Pavlu Simon, Nikumbh Sarvesh, Kovacik Martin, An Tadaichi, Lenhard Boris, Simkova Hana, Navratilova Pavla
Institute of Experimental Botany of the Czech Academy of Sciences, Slechtitelu 31, 77900 Olomouc, Czech Republic.
Department of Cell Biology and Genetics, Faculty of Science, Palacky University, Slechtitelu 27, 78371 Olomouc, Czech Republic.
Comput Struct Biotechnol J. 2023 Dec 5;23:264-277. doi: 10.1016/j.csbj.2023.12.003. eCollection 2024 Dec.
Precise localization and dissection of gene promoters are key to understanding transcriptional gene regulation and to successful bioengineering applications. The core RNA polymerase II initiation machinery is highly conserved among eukaryotes, leading to a general expectation of equivalent underlying mechanisms. Still, less is known about promoters in the plant kingdom. In this study, we employed cap analysis of gene expression (CAGE) at three embryonic developmental stages in barley to accurately map, annotate, and quantify transcription initiation events.
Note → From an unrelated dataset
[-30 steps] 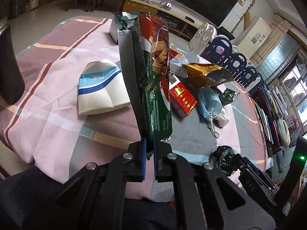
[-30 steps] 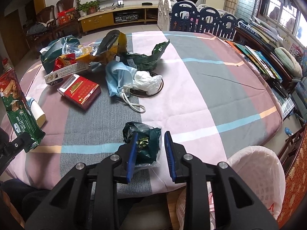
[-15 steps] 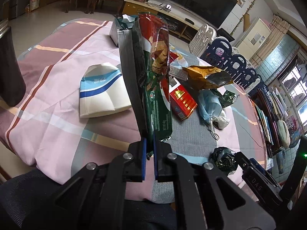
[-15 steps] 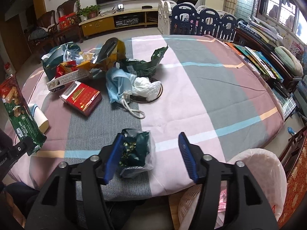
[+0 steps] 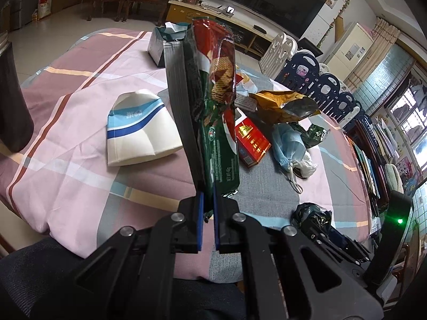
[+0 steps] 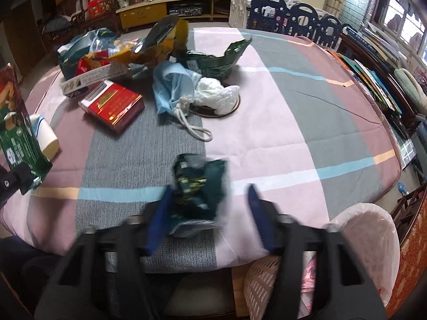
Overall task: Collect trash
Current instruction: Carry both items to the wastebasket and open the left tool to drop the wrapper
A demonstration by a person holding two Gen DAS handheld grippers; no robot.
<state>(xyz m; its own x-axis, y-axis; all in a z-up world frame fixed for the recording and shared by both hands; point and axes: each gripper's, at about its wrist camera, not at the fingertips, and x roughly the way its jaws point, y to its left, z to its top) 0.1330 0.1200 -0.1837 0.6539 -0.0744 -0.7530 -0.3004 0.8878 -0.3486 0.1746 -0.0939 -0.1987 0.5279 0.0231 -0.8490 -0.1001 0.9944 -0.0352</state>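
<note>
Where the left wrist view looks along its fingers, left hand-held gripper (image 5: pixel 208 221) pressed nearly together, pinching the bottom edge of a tall green and red biscuit wrapper (image 5: pixel 217 106). Wrapper held upright above the near edge of the counter (image 5: pixel 66 176), which is covered by a pink, grey and maroon checked cloth. Behind the wrapper, lying on the cloth: a white paper cup with blue bands (image 5: pixel 140 129) on its side to the left, a red carton (image 5: pixel 250 142) just right of the wrapper, a crumpled gold foil bag (image 5: pixel 285 104) beyond the carton, and a light blue face mask (image 5: pixel 288 144) next to white crumpled paper.

In the right wrist view, right hand-held gripper (image 6: pixel 208 209) spread wide, blurred by motion. Between its blue fingers (image 6: pixel 157 216), close against the left finger and clear of the right one, a crumpled dark green wrapper (image 6: pixel 200 186) sitting on the cloth near the counter's front edge. Cannot tell through the blur whether the left finger touches it. Farther back, the red carton, the blue mask with its white loops, and a torn dark green bag (image 6: pixel 218 58). Below the counter's edge at lower right, a waste basket lined with a pale plastic bag (image 6: pixel 365 229).
</note>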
Unsupervised discovery of de novo sequence clusters grouped promoters based on characteristic initiator and position-specific core-promoter motifs. This grouping was complemented by the annotation of transcription factor binding site (TFBS) motifs. Integration with genome-wide epigenomic data sets and gene ontology (GO) enrichment analysis further delineated the chromatin environments and functional roles of genes associated with distinct promoter categories. The TATA-box presence governs all features explored, supporting the general model of two separate genomic regulatory environments. We describe the extent and implications of alternative transcription initiation events, including those that are specific to developmental stages, which can affect the protein sequence or the presence of regions that regulate translation. The generated promoterome dataset provides a valuable genomic resource for enhancing the functional annotation of the barley genome. It also offers insights into the transcriptional regulation of individual genes and presents opportunities for the informed manipulation of promoter architecture, with the aim of enhancing traits of agronomic importance.
基因启动子的精确定位和剖析是理解转录基因调控以及成功进行生物工程应用的关键。核心RNA聚合酶II起始机制在真核生物中高度保守,这使得人们普遍预期其潜在机制是等效的。然而,关于植物界的启动子,我们了解得还较少。在本研究中,我们在大麦的三个胚胎发育阶段采用基因表达的帽分析(CAGE)技术,以准确绘制、注释和量化转录起始事件。通过对从头序列簇进行无监督发现,根据特征性起始子和位置特异性核心启动子基序对启动子进行分组。这种分组通过转录因子结合位点(TFBS)基序的注释得到补充。与全基因组表观基因组数据集和基因本体(GO)富集分析相结合,进一步描绘了与不同启动子类别相关基因的染色质环境和功能作用。TATA框的存在决定了所探索的所有特征,支持了两种独立基因组调控环境的一般模型。我们描述了替代转录起始事件的程度和影响,包括那些特定于发育阶段的事件,这些事件可能影响蛋白质序列或调控翻译区域的存在。生成的启动子组数据集为增强大麦基因组的功能注释提供了宝贵的基因组资源。它还为单个基因的转录调控提供了见解,并为明智地操纵启动子结构提供了机会,旨在增强具有农艺重要性的性状。